Fare la vittima (di una politica iniqua) o il questuante (di una ripartizione più equa di chi arriva), e meno che mai scambiare questa subalternità per qualche concessione sul deficit non è servito e non serve. La politica migratoria dell’Europa va ribaltata dalle fondamenta con una proposta che tolga innanzitutto ai migranti le stimmate di un peso insostenibile.

L’emergenza climatica e ambientale ce ne offre l’occasione. Le politiche di austerity vanno abbandonate: sono incompatibili con la lotta contro la conversione ecologica che richiede un grande piano di investimenti che faccia da cornice e sostegno a milioni di progetti locali con cui affrontare la transizione verso energie, produzioni, colture, mobilità e territori decarbonizzati: un green new deal che faccia da traino a tutte le altre regioni del mondo, ma di cui non possono essere protagonisti solo, né in primo luogo, governi e imprese; perché richiede innanzitutto un ruolo attivo delle persone, delle loro associazioni, delle loro comunità; e dei loro conflitti. Non c’è alternativa se non la corsa verso la distruzione della vita umana sul nostro pianeta (e non ce ne sono altri).
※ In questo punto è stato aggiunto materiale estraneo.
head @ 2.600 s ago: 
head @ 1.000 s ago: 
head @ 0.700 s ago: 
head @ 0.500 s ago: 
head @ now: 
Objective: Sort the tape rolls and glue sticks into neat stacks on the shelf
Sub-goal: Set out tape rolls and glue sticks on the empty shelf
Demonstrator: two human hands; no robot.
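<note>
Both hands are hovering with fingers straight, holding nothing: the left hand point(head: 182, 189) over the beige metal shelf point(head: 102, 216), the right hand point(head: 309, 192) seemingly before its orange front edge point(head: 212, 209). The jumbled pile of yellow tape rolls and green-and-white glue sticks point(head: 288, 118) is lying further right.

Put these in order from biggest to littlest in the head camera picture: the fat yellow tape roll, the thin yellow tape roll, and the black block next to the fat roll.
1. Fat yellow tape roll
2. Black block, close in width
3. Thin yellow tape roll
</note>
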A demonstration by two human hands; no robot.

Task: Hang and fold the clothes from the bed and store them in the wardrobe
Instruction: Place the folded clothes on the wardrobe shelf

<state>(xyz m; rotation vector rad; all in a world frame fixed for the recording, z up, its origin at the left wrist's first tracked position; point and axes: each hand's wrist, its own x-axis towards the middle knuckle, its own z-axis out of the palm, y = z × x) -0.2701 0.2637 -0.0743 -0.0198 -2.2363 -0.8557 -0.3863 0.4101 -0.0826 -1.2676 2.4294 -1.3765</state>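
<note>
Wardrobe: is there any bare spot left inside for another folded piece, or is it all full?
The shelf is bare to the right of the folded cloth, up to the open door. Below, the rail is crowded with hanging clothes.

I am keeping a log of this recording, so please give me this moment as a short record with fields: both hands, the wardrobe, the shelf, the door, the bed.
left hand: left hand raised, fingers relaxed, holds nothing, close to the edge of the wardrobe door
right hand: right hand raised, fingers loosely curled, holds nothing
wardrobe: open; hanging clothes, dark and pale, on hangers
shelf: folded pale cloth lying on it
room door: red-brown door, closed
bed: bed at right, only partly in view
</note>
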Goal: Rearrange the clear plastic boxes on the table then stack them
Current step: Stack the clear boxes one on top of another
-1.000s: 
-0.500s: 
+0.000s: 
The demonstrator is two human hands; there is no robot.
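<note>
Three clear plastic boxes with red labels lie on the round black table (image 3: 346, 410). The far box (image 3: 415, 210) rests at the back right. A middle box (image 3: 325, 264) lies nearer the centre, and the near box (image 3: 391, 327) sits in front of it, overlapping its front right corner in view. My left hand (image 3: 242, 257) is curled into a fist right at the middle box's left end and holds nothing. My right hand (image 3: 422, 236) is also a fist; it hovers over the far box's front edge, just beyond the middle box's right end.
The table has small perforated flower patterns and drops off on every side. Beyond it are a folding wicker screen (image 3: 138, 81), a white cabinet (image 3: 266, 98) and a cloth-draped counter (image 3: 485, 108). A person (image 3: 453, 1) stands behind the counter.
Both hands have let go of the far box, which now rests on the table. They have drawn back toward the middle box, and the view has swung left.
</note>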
Il progetto di un green new deal che è al centro di tutte le istanze dei movimenti che oggi si muovono per imporre una svolta radicale in campo climatico e ambientale, e che saranno sempre di più e sempre più numerosi mano a mano che la situazione climatica si andrà deteriorando, impone di attivare milioni di nuovi posti di lavoro, a tutti i livelli di qualificazione: dunque anche per inserire – accanto a disoccupati, sottoccupati e precari nativi, e a chi perderà il posto in produzioni da chiudere, a partire da quelle delle armi – centinaia di migliaia, e domani milioni di migranti e di profughi.

Per renderli cittadini di una grande comunità che unisca in una sola «nazione» paesi di arrivo e paesi di partenza, e in cui tutti, nativi, migranti e nuovi arrivati, possano battersi insieme per la pacificazione e il risanamento dei paesi devastati dalle politiche climatiche e ambientali, dalla depredazione delle risorse locali, dalle guerre.

La mobilitazione a sostegno del popolo del Rojava accanto alle comunità curde di tutta l’Europa, e il sostegno che ad essa stanno dando i movimenti in lotta per l’ambiente e la conversione ecologica ci fornisce una indicazione su come affrontare congiuntamente clima, giustizia sociale e migrazioni.